Chercheur chez Intel Labs, Garrick Orchard confirme cet attrait pour le neuromorphique de la part du géant américain des semi-conducteurs. « Nous en sommes au stade de la recherche et ne développons pas encore de produit, mais les équipes s’étoffent et cela va continuer ». Et pour cause. « Cette technologie a le potentiel de bouleverser le marché dans la prochaine décennie en accompagnant l’évolution de l’intelligence artificielle (IA) », affirme Pierre Cambou, analyste chez Yole Développement.

Telle est la conclusion du rapport dédié au calcul et aux capteurs neuromorphiques publié en octobre par ce cabinet de conseil en marketing technologique et stratégique dans les semi-conducteurs. Quel est ce neuromorphique qui s’annonce disruptif  ? « La définition n’est pas claire et précise », admet Damien Querlioz. « Et elle a changé depuis que Carver Mead, chercheur en informatique au California institute of technology, en a posé les bases à la fin des années 1980 », ajoute Garrick Orchard.

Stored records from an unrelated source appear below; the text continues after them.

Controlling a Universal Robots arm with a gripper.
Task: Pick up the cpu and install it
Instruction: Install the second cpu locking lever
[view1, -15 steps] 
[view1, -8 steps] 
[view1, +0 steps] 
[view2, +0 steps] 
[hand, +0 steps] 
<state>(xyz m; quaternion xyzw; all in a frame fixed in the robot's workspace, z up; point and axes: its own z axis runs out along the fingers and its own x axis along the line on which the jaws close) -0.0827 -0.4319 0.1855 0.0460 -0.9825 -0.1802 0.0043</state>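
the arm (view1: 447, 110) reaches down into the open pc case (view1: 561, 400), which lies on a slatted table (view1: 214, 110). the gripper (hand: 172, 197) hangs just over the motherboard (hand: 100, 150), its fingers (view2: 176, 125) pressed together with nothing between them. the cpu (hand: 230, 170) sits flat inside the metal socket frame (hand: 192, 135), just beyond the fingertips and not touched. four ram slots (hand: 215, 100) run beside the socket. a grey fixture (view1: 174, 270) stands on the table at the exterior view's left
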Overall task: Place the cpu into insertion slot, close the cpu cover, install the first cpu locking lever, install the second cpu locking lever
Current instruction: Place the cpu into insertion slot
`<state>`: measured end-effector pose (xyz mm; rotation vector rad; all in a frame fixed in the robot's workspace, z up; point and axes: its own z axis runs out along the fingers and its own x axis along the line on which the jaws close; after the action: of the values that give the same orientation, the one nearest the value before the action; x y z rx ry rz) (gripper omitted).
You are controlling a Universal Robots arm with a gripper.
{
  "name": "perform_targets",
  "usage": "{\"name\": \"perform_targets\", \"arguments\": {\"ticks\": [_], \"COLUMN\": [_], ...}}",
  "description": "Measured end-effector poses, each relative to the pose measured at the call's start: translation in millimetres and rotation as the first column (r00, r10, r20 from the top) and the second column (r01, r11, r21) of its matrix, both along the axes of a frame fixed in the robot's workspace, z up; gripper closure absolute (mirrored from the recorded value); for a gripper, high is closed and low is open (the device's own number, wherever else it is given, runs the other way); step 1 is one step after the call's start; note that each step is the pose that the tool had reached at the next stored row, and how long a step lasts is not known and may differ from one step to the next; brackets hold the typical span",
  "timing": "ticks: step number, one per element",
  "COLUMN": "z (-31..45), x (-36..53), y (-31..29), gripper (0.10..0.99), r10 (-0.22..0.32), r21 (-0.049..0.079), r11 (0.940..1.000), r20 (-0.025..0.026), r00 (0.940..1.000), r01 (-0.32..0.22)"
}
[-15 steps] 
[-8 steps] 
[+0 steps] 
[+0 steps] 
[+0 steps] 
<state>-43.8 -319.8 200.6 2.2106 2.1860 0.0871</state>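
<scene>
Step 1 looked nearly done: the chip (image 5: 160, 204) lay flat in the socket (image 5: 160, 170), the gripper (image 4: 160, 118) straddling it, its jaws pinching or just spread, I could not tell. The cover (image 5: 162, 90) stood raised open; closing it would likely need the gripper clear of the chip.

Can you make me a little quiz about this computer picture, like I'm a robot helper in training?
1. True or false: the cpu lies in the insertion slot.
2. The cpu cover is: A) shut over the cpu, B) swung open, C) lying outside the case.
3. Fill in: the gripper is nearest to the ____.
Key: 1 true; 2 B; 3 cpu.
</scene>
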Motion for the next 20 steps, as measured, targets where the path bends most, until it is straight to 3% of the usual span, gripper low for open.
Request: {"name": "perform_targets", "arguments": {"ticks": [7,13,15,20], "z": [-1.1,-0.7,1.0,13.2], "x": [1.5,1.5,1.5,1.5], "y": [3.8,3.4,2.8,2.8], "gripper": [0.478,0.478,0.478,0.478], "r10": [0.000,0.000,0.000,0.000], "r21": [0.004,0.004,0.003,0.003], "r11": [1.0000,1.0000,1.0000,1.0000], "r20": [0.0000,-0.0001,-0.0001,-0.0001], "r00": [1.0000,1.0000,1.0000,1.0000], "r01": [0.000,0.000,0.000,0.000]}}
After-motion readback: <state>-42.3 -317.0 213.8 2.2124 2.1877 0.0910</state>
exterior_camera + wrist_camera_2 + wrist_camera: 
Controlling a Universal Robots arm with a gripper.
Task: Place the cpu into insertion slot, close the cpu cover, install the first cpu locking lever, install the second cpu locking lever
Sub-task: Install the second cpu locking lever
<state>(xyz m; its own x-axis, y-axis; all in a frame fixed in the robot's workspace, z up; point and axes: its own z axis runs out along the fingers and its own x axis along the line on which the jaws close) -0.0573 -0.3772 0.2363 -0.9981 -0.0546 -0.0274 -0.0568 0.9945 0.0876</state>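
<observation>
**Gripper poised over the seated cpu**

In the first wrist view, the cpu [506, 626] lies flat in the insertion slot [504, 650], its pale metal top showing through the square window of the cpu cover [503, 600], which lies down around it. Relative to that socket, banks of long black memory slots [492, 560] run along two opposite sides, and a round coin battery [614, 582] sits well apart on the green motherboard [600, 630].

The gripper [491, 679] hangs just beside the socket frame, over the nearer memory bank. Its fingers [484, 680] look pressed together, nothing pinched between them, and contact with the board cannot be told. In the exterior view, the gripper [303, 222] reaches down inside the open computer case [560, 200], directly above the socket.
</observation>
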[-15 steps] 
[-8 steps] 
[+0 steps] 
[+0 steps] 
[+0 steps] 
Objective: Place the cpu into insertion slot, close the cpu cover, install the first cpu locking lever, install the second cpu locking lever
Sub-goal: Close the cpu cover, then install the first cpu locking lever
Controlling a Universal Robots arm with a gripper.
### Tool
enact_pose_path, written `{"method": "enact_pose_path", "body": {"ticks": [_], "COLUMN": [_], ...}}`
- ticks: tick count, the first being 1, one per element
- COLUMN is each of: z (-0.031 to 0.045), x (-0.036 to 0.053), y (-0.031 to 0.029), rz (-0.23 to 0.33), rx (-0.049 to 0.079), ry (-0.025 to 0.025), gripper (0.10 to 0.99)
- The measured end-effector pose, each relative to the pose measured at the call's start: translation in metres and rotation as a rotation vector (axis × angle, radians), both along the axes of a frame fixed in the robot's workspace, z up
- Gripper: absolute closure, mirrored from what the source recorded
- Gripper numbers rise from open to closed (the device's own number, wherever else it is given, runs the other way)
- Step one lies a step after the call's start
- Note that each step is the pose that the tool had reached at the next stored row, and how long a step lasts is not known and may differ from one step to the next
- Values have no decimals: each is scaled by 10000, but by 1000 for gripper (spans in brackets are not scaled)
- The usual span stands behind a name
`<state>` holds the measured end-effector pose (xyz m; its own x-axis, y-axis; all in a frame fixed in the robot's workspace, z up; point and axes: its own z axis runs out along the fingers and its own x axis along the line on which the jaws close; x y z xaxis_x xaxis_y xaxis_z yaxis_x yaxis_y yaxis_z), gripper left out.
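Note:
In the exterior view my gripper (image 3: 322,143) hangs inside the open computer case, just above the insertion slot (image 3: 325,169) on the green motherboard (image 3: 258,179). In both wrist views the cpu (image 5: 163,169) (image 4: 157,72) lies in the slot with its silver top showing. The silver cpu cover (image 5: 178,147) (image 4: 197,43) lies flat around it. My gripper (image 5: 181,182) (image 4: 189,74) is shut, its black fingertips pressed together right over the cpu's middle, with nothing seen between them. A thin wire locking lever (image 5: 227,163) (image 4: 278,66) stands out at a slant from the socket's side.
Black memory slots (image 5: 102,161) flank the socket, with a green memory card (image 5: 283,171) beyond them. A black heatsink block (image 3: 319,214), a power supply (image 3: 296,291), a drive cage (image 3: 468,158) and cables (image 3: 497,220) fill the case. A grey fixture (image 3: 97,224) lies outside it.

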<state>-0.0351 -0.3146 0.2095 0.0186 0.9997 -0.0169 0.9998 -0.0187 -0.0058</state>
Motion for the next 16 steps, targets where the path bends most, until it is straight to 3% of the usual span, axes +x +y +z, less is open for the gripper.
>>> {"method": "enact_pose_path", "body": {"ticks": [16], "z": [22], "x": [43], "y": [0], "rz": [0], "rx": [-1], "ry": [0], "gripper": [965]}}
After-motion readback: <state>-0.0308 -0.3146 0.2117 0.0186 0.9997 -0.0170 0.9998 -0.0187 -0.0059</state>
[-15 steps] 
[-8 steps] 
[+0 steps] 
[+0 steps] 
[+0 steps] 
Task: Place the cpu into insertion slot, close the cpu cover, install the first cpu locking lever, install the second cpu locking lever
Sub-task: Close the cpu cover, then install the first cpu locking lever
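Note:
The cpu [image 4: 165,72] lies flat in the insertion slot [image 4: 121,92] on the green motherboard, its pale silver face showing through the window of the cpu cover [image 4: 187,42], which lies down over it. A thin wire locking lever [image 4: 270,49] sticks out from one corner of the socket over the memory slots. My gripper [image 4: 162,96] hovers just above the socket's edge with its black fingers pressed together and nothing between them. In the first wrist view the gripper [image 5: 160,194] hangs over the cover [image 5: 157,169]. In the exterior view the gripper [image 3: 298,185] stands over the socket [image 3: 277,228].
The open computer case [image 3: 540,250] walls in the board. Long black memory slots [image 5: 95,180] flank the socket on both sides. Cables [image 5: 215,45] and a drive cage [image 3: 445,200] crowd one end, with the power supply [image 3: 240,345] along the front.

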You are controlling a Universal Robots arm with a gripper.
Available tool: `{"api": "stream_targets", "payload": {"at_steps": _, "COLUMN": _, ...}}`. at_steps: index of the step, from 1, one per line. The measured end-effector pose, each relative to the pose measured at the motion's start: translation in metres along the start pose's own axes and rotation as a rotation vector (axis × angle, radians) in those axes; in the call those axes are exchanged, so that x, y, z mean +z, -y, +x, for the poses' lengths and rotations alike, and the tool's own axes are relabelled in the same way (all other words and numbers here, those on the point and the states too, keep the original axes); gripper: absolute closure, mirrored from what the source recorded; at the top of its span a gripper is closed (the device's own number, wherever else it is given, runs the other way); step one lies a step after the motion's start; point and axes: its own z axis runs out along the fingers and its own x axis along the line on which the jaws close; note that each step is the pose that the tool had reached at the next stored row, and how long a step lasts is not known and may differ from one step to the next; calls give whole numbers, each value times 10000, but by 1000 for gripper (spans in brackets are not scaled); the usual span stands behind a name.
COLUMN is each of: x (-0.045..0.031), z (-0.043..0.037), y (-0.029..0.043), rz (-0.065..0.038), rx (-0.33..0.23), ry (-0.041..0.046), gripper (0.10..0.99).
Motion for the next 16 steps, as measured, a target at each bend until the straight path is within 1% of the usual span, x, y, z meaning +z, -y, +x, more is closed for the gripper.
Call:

Aujourd’hui, les interprétations et les approches diffèrent. Mais toutes s’inspirent du cerveau et de son architecture de traitement de l’information à base de neurones et de synapses. Toutes sont également en rupture par rapport aux concepts qui dominent la microélectronique depuis des décennies. Fini l’architecture de von Neumann qui structure les ordinateurs traditionnels : la mémoire et le calcul se rapprochent. Fini l’horloge qui synchronise les échanges de données : les circuits deviennent asynchrones.

Fini le traitement séquentiel de l’information, place au calcul massivement parallèle. La multiplication des bits pour être plus précis ? Une moindre précision suffit et accélère les traitements. Le numérique croit régner en maître absolu ? L’analogique refait surface.

Il s’agit d’une révolution protéiforme qui s’explique par la combinaison de deux facteurs majeurs. D’une part, les principes clés qui ont permis les avancées époustouflantes de la microélectronique atteignent leurs limites. La progression de la puissance de calcul à énergie constante est terminée, la loi de Moore est morte.

D’autre part, les données explosent. Les traiter avec le hardware traditionnel conduirait à un gouffre énergétique. D’autant que l’IA s’impose pour les exploiter, deep learning en tête, dont les calculs sont extrêmement énergivores sur les architectures informatiques actuelles. Trouver des hardwares alternatifs devient un nouvel enjeu.

Une anecdote revient sans cesse dans la bouche des ingénieurs et chercheurs du neuromorphique. AlphaGo, l’IA de Deepmind, a certes écrasé Lee Sedol au jeu de go en mars 2016. Mais en ramenant l’efficacité énergétique dans la compétition, la victoire de la machine est moins éclatante. Le cerveau du champion coréen ne consomme que 20 W, alors que les algorithmes exigent un superordinateur dévorant plusieurs kilowatts. C’est cette sobriété énergétique du vivant que tente de reproduire le neuromorphique.